On the other hand, in order to respond to requests such as wanting patients to see test images in the ward and clearly communicating the status of emergency patients to doctors on the go, attention has been paid to technologies that send medical images to mobile devices. ing.
[0003]
[Problems to be solved by the invention]
Considering the delivery of medical images to a mobile terminal, the DICOM file has a high resolution, so a procedure is required to convert the DICOM file to a different resolution and send the converted image data to the mobile terminal. .
[0004]
The present invention has been made in view of such circumstances, and an object thereof is to provide an image distribution apparatus that can easily convert a DICOM file, which is a medical image, into a file configuration suitable for a mobile terminal.
[0005]
[Means for Solving the Problems]
In order to achieve the above object, the present invention is an image distribution apparatus that encodes a multi-frame medical original image file using MPEG1 and distributes it to a terminal device, wherein the frame rate of the original image is the minimum basic of MPEG1. When the frame rate is shorter than the frame rate, a predetermined number of frames are repeatedly inserted to generate a new multiframe, and a multiframe generated by the multiframe generation unit is generated using MPEG1. Converting means for encoding , wherein the multi-frame generating means is the smallest basic frame rate or a value obtained by multiplying the frame rate of the original image by an integral number among a plurality of basic frame rates defined in MPEG1. Select the nearest basic frame rate as the applicable basic frame rate, Frame rate and divided by a predetermined number a value obtained by multiplying the display time of one frame of the original image, the integer part of the calculation result as a number of repetitions of said one frame, the image and generates a new multi-frame A distribution device is provided.
[0006]
According to the present invention, even when a medical original image file is encoded using an encoding parameter with a limited applicable frame rate, such as MPEG1, a predetermined number of frames are repeatedly inserted. Thus, the frame rate is adjusted, and the adjusted new multiframe is encoded by MPEG1, so that encoding can be performed very easily. In addition, since a basic frame rate that allows easy adjustment of the frame rate of the original image is selected and the same frame rate as that of the original image is inserted, the frame rate can be adjusted very easily.
[0009]
The value an invention according to claim 2, in the image distribution apparatus according to claim 1, wherein the conversion means, among which is the generation of the multi-frame, to determine the number of same frame, the distance between P-pictures Are set to the same value and encoding is performed.
[0010]
According to the present invention, since the P picture is set at the timing when the frame is switched, the difference is set to “0” for the B picture set between the P picture and the P picture or between the I picture and the P picture. be able to. Therefore, when encoding using MPEG1, the file size after conversion can be reduced.
[0011]
Examples of the portable terminal of the present invention include portable terminals called PHS (Personal Handyphone System) (registered trademark), PDA (Personal Digital Assistants: personal information equipment).
[0012]
DETAILED DESCRIPTION OF THE INVENTION
Hereinafter, an embodiment of the present invention will be described with reference to the drawings.
FIG. 1 is a diagram illustrating a network configuration including an image distribution apparatus and peripheral apparatuses according to an embodiment of the present invention.
As shown in the figure, in the hospital, the image distribution apparatus 1 of the present invention, the DICOM system 2 in which a large number of image files based on the DICOM standard are stored, the dial-up router 3, and the wireless LAN access point 4 are connected to the LAN ( A network connected to each other by a Local Area Network 5 is constructed.

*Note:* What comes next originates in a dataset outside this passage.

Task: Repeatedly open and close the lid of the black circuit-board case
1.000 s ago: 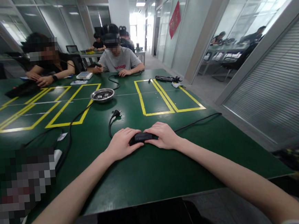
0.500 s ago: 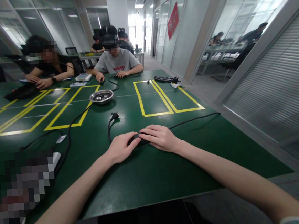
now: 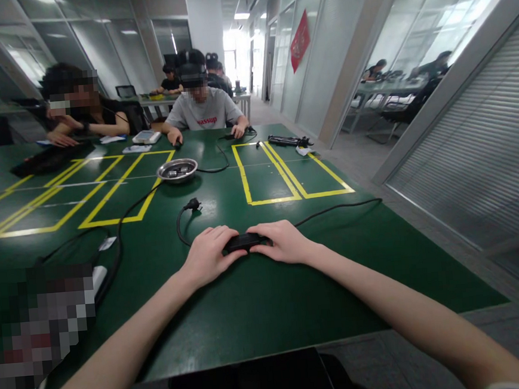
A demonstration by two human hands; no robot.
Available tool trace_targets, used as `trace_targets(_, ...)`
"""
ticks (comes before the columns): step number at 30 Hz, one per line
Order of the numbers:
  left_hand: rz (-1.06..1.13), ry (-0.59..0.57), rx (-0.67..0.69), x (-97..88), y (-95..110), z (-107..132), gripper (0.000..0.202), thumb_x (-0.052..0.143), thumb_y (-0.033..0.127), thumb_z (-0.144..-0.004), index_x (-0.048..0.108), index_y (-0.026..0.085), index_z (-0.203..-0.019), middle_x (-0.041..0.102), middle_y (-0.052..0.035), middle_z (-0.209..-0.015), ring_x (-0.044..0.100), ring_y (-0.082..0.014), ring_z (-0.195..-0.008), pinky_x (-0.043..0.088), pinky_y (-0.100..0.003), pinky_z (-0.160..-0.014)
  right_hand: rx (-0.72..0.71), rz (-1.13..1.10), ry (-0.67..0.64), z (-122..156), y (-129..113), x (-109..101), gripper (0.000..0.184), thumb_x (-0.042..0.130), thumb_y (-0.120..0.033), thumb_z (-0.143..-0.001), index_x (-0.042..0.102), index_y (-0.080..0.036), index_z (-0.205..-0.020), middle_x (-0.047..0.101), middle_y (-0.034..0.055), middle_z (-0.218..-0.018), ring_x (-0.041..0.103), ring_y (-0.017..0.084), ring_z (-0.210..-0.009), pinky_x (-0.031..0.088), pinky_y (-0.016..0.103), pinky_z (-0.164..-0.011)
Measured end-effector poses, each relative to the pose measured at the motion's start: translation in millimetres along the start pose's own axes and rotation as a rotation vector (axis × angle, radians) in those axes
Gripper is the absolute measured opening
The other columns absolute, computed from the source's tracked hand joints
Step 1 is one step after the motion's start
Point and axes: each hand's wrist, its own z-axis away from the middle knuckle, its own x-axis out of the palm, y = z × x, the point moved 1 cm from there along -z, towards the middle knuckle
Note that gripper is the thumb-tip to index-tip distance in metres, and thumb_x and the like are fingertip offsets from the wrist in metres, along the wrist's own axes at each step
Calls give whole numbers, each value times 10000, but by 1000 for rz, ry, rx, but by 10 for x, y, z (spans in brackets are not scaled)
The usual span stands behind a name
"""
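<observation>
Between my two hands lies a black power adapter (image 3: pixel 244 242), long and flat, low over the green table. My left hand (image 3: pixel 209 252) grips its left end, thumb on the near side and fingers across the far side. At the other end my right hand (image 3: pixel 283 241) holds it the same way; some of the fingers are hidden. A short black cord curls out past my left hand to a black plug (image 3: pixel 192 204) with its prongs facing right. On the right a thin black cable (image 3: pixel 339 207) runs from behind my right hand towards the table edge.
A metal bowl (image 3: pixel 177 171) with small metal parts stands farther back. Yellow tape outlines (image 3: pixel 272 202) mark the green table (image 3: pixel 269 313). A black folded tripod (image 3: pixel 289 140) lies at the far right. A blurred-out object (image 3: pixel 41 331) sits at left. Two people sit opposite.
My right hand has slid from lying over the adapter to gripping its right end, so the adapter shows. The plug has shifted slightly left. Opposite, a person's hand moved right with a cable.
</observation>
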Motion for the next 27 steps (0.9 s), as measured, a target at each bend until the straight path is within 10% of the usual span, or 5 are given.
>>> trace_targets(27,78,-74,-155,8,11,-10,276,552,421,-1015,694,194,-1082,738,-65,-966,681,-223,-862,541,-334,-781,-19,-68,38,25,88,42,416,645,-414,-991,663,-200,-1347,762,85,-1066,735,215,-920,559,310,-812)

A PDA 6 as a portable terminal is connected to the LAN 5 via a wired LAN 5 or a wireless LAN access point 4.
Further, the PDA 6 existing outside the hospital is configured to be connectable to the image distribution apparatus 1 via a public network such as a dial-up router 3 or a PHS line.
[0013]
Next, FIG. 2 is a block diagram showing the functions of the image distribution apparatus 1 and the PDA 6.
As shown in the figure, the image distribution apparatus 1 extracts a predetermined tag from a DICOM image acquired from the DICOM system 2 and performs a predetermined process on the DICOM file analysis unit 11, and the DICOM image based on a predetermined conversion parameter. A conversion module 12 that performs conversion (encoding), a storage unit 13 that stores the converted thumbnail images and image files, and a Web server that converts and distributes the image files stored in the storage unit 13 into a predetermined format; A transmission / reception unit 14 made of CGI is provided.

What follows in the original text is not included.